Access Streamlines the Scientific Process
“Data-sharing tools create a fertile environment for scientific breakthrough by streamlining the scientific process,” says James Hetrick, a professor of physics at the University of the Pacific in Stockton, Calif., who is currently working on a NERSC science gateway project called the Gauge Connection.
According to Hetrick, the Gauge Connection portal is especially useful for researchers interested in quantum chromodynamics (QCD), the theory that describes the complex interactions between quarks —the constituents of protons, neutrons and certain other subatomic particles. For example, physicists currently do not understand where protons get their mass. Although protons are each made of just three quarks, the quarks' mass actually accounts for less than two percent of the proton's mass. Scientists now suspect that the mass may actually come from the “glue,” or the strong force, that binds quarks together inside the proton; however, the exact mechanism of this is unclear.
“We study quarks and the strong force because they are among the most basic constituents of matter,” says Hetrick. “In the 19th century, nobody knew anything about atoms or the electromagnetic force that holds them together, but once we figured out the basic physics behind this phenomenon, we were able to move into the electric age, and subsequently, with our understanding of quantum physics, the electronic and information ages.”
To learn more about the strong force, physicists use supercomputers to create a series of QCD lattices. These are four-dimensional representations of the quantum fluctuations of quarks and the force fields between them in a very tiny space-time region. Analyzing a large set of such lattices allows researchers to understand the physics of quarks.

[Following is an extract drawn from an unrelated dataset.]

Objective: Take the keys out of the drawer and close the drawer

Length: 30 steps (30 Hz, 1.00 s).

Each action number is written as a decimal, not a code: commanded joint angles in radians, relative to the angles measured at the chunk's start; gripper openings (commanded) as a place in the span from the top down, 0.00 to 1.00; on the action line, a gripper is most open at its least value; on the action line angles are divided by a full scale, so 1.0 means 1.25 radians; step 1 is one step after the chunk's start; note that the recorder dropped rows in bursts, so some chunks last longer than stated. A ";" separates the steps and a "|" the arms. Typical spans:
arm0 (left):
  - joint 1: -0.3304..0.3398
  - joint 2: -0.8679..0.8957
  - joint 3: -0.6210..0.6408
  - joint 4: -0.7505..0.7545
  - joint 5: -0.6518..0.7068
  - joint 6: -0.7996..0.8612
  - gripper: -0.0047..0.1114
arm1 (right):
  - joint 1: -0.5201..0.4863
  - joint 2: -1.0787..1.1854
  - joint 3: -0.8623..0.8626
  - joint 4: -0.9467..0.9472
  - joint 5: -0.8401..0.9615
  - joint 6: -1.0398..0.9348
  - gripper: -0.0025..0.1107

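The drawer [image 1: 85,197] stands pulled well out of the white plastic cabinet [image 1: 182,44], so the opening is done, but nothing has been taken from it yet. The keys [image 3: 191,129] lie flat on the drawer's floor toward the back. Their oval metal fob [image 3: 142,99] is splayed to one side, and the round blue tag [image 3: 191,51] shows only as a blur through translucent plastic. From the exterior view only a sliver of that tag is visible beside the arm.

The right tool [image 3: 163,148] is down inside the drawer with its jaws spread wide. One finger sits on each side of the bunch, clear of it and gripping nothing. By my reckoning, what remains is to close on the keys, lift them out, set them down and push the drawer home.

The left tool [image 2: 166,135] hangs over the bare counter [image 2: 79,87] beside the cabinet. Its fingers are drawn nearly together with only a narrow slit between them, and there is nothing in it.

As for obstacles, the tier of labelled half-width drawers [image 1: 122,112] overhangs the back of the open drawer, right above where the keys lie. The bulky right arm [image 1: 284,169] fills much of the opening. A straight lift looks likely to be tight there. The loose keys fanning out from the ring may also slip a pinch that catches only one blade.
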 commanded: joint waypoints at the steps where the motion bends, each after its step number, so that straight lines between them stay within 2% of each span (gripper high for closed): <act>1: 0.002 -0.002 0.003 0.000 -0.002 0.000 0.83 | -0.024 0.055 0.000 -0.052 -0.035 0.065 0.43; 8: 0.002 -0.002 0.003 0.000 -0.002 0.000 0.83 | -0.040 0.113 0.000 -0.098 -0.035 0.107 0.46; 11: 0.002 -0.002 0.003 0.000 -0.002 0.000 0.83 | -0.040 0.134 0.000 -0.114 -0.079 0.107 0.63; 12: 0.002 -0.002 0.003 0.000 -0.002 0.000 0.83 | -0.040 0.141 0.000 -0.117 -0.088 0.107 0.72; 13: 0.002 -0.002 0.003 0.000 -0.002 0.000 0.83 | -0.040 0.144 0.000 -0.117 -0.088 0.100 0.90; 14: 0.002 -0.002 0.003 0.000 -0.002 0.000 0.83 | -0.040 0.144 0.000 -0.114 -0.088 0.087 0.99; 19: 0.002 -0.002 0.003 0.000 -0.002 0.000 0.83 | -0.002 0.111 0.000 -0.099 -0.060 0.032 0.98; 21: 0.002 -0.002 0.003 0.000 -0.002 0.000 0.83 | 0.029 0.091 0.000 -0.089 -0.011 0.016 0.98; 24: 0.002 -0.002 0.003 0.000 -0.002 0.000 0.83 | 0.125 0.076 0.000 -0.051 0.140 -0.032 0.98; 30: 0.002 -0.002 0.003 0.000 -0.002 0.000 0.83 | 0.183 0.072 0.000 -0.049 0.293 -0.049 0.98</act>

According to Hetrick, a series of lattices can take years to generate on a supercomputer, even with tens of thousands of processors dedicated to the project. So far his team has generated over 20 terabytes of data, equivalent to more than 25,600 hours of video, at various computing centers around the county. As part of the Gauge Connection science gateway project, his team will consolidate all of this data at NERSC. When this portal launches, any researcher interested in accessing this information can get it through the Gauge Connection science gateway via any web browser.
“Once you are done with the lattice production stage, there are many different sorts of analysis projects that one might do, and that’s where the science gateways come in. Rather than having to regenerate new lattices with the same kind of quantum fluctuations, which is very costly, other scientists can use existing sets to do the analysis part for their own ideas,” says Hetrick. “These gateways greatly expand the scientific process by allowing us to recycle very valuable data.”
According to Cholia, the science gateways epitomize Metcalfe’s Law, which states that the usefulness of an information source, whether it is a database or a network, increases quadratically with the degree of connectivity to other information sources.
“The Gauge Connection is just one example of how these tools make science accessible to a much wider selection of users, while increasing the scope of the questions being asked,” says Cholia. “Using a web services approach, one can query the underlying data in the form of a simple URL and then combine the results of these queries with other online data sources. This allows for the creation of mashups, federation, and comparison between multiple sources.”
Science Is Not One-Size-Fits-All
Karen Schuchardt, a computational scientist at the Pacific Northwest National Laboratory, believes the NERSC science gateway tools present an opportunity to help researchers remotely manage large datasets. She is currently heading an effort to create a portal that allows researchers to remotely access data generated by the Global Cloud Resolving Model (GCRM) project. Members of this team seek to develop a model that can simulate Earth’s climate at a two to four-kilometer resolution across the entire globe.
“Simulating climate across the entire globe at these resolutions is an extremely complex and resource-intensive process, requiring extensive amounts of computer and human hours,” says Schuchardt. “We cannot easily generate this data every time someone needs it, so we view each dataset as an extremely valuable resource and want to make it available to as many collaborators as possible.”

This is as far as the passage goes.